Je voyais ma grand-mère seule, les mois filaient et mon père passait de plus en plus de week-ends loin de nous. Jusqu’à ce fameux samedi après-midi, où une grosse boule d’énergie m’a quittée à l’annonce fatidique, pour revenir m’enserrer plus fort encore, toute chargée qu’elle était de mauvaises ondes. A cet instant précis, mon enfance est partie. Je ne saurais comment l’expliquer mais vraiment, en une seconde, tout un pan de ma vie, le premier, s’est refermé, pour laisser place au chemin tortueux des douleurs adolescentes.

Je l’ai souffert cette mort. Horriblement. Avant l’annonce, j’étais dans un déni euphorique. L’évidence ne venait pas frapper les carreaux de ma maison dorée. Le vent soufflait, mais le dôme de mon innocence résistait bien. Puis la bombe a explosé, et toutes mes certitudes les plus solides ont volé en éclat. Quand j’ai compris que mon grand-père était mort, que c’était irrémédiable et que plus jamais je ne le reverrais, j’ai culpabilisé.

J’ai culpabilisé de ne pas savoir quoi répondre à ses questions quand, seuls sur la table de sa cuisine, alors qu’il sentait que je m’éloignais temporairement de lui, il me demandait « Comment ça se passe à l’école ? » Sérieusement, je n’avais pas mieux à répondre que « Bien » ? Un mot, c’est tout ? C’est tout ce dont j’étais capable de partage pour cet être qui me manquait si atrocement que je m’en griffais les jambes la nuit ?

J’ai culpabilisé d’être repoussée, les derniers temps, par son odeur pastel de vieil homme. J’ai culpabilisé de ne plus apprécier ses étreintes, ni ses baisers trop mouillés sur mes joues lisses de gosse. Je m’essuyais compulsivement après. Idiote. J’aurais tout donné pour ressentir ça une nouvelle fois. J’ai culpabilisé de n’être pas digne de tout l’amour qu’il m’a porté, j’ai culpabilisé de ne pas assez l’aimer, de ne pas assez le considérer.

Puis j’ai culpabilisé d’oublier son visage.
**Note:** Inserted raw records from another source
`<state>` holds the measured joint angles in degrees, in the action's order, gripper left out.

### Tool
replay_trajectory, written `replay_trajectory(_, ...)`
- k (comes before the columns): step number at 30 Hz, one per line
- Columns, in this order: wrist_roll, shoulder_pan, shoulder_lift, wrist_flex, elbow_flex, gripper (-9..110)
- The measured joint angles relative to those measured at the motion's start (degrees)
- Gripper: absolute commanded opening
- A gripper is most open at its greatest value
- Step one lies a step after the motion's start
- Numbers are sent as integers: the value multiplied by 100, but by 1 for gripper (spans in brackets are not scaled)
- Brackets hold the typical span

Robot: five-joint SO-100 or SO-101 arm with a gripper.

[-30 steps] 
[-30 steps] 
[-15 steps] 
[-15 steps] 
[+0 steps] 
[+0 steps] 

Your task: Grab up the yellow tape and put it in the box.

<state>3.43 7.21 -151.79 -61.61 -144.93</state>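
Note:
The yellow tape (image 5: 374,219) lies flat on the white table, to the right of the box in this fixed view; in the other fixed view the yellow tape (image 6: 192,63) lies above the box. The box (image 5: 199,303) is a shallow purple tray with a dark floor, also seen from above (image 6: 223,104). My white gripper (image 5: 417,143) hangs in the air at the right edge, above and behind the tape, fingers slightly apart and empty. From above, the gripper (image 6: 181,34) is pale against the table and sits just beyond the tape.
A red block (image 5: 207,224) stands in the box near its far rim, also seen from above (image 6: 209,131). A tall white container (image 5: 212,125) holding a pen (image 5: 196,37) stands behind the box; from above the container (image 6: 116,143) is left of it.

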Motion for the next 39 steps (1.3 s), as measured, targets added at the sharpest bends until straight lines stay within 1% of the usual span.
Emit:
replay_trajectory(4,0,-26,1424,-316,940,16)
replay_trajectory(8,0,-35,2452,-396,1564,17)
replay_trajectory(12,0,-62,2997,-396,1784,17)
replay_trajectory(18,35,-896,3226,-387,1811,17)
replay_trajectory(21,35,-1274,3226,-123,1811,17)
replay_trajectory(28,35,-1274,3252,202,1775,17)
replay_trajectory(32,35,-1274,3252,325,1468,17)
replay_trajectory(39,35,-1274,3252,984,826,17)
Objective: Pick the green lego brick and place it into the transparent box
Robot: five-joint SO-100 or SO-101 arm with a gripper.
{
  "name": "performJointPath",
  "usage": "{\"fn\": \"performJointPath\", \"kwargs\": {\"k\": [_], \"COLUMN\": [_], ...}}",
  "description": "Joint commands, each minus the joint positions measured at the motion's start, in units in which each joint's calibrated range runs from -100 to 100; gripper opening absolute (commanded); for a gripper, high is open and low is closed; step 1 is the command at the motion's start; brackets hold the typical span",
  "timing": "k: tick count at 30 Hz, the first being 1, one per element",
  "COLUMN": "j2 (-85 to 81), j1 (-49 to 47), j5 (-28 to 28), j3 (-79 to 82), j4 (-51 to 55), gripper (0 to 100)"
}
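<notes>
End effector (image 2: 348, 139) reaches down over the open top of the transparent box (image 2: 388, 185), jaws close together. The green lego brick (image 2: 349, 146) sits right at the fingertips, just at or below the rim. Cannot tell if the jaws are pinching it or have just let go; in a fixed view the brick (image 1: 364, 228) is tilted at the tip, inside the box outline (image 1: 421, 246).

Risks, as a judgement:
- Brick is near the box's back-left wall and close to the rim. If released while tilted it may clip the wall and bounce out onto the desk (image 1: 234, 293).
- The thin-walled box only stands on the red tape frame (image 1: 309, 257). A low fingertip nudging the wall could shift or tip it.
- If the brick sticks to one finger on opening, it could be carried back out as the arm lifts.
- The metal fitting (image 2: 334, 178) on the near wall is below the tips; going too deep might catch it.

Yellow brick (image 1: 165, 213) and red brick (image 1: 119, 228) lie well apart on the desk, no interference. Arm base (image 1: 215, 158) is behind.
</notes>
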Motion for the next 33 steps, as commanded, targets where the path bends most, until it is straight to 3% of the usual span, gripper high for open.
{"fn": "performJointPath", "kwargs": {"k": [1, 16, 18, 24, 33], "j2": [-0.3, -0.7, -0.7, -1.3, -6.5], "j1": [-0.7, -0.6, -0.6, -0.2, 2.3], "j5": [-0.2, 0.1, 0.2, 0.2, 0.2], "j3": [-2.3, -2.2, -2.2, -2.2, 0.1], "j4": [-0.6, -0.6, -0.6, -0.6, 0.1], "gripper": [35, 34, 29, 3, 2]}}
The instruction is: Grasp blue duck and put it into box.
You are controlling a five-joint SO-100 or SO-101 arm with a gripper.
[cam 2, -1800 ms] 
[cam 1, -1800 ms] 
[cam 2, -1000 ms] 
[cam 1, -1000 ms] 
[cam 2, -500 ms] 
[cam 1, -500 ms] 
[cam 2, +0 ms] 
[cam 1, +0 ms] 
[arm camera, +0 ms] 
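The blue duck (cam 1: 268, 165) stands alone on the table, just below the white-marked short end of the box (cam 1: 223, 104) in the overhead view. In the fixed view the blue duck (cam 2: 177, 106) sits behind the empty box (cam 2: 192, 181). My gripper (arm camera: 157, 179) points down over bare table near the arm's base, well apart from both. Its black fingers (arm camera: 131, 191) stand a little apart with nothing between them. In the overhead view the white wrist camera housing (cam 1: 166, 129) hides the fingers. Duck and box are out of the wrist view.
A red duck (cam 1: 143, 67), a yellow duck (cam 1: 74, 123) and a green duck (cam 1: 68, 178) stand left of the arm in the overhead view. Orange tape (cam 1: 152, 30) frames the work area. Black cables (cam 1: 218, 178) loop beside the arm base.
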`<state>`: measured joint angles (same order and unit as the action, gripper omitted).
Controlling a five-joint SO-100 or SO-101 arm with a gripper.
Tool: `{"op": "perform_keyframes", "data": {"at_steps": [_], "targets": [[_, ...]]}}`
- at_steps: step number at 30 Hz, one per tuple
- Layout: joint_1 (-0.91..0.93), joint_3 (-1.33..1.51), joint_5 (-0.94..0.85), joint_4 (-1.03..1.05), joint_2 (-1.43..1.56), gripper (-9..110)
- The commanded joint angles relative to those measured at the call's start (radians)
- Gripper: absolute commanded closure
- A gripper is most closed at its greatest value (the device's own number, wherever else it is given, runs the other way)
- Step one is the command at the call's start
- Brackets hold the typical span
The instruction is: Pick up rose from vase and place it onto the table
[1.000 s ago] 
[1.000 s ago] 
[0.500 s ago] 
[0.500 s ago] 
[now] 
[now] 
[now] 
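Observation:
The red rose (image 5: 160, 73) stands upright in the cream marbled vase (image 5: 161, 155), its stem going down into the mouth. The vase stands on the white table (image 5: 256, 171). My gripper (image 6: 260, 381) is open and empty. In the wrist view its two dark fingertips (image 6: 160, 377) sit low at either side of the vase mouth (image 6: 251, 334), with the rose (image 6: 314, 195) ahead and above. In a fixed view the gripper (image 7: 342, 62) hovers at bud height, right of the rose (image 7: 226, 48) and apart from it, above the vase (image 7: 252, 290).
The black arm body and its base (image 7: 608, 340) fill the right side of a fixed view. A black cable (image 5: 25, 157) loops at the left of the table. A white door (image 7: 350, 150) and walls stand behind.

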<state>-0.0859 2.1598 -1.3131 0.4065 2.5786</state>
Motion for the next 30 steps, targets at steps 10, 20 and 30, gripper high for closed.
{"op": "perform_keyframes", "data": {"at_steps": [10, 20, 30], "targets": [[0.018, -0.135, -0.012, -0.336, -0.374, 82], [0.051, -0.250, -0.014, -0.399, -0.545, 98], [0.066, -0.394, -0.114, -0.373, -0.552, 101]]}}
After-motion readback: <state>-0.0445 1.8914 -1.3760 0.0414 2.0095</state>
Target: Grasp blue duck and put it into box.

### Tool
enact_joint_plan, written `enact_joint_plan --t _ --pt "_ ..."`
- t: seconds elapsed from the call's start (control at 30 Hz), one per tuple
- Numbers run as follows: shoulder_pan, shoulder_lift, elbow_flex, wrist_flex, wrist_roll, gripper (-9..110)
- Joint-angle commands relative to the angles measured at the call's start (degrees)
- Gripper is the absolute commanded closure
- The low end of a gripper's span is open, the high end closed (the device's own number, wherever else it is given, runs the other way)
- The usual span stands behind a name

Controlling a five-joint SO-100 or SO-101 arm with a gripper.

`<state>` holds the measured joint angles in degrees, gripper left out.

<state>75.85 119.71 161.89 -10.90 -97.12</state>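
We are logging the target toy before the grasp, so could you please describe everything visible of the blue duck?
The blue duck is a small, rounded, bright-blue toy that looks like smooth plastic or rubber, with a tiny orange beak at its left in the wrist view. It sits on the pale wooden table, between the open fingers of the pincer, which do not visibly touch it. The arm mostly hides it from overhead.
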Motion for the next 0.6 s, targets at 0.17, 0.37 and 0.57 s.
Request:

Je craignais tellement de perdre ses traits de vue que je dormais avec trois photos de lui au dessus de mon lit. Juste au dessus de ma tête. Chaque soir, j’embrassais les photographies cornées. J’ai pleuré tous les jours de ma vie, jusqu’à mes 14 ans. Un pilier de mon existence était tombé. Une colère sourde me rognait, une tristesse profonde m’envahissait. Des années noires.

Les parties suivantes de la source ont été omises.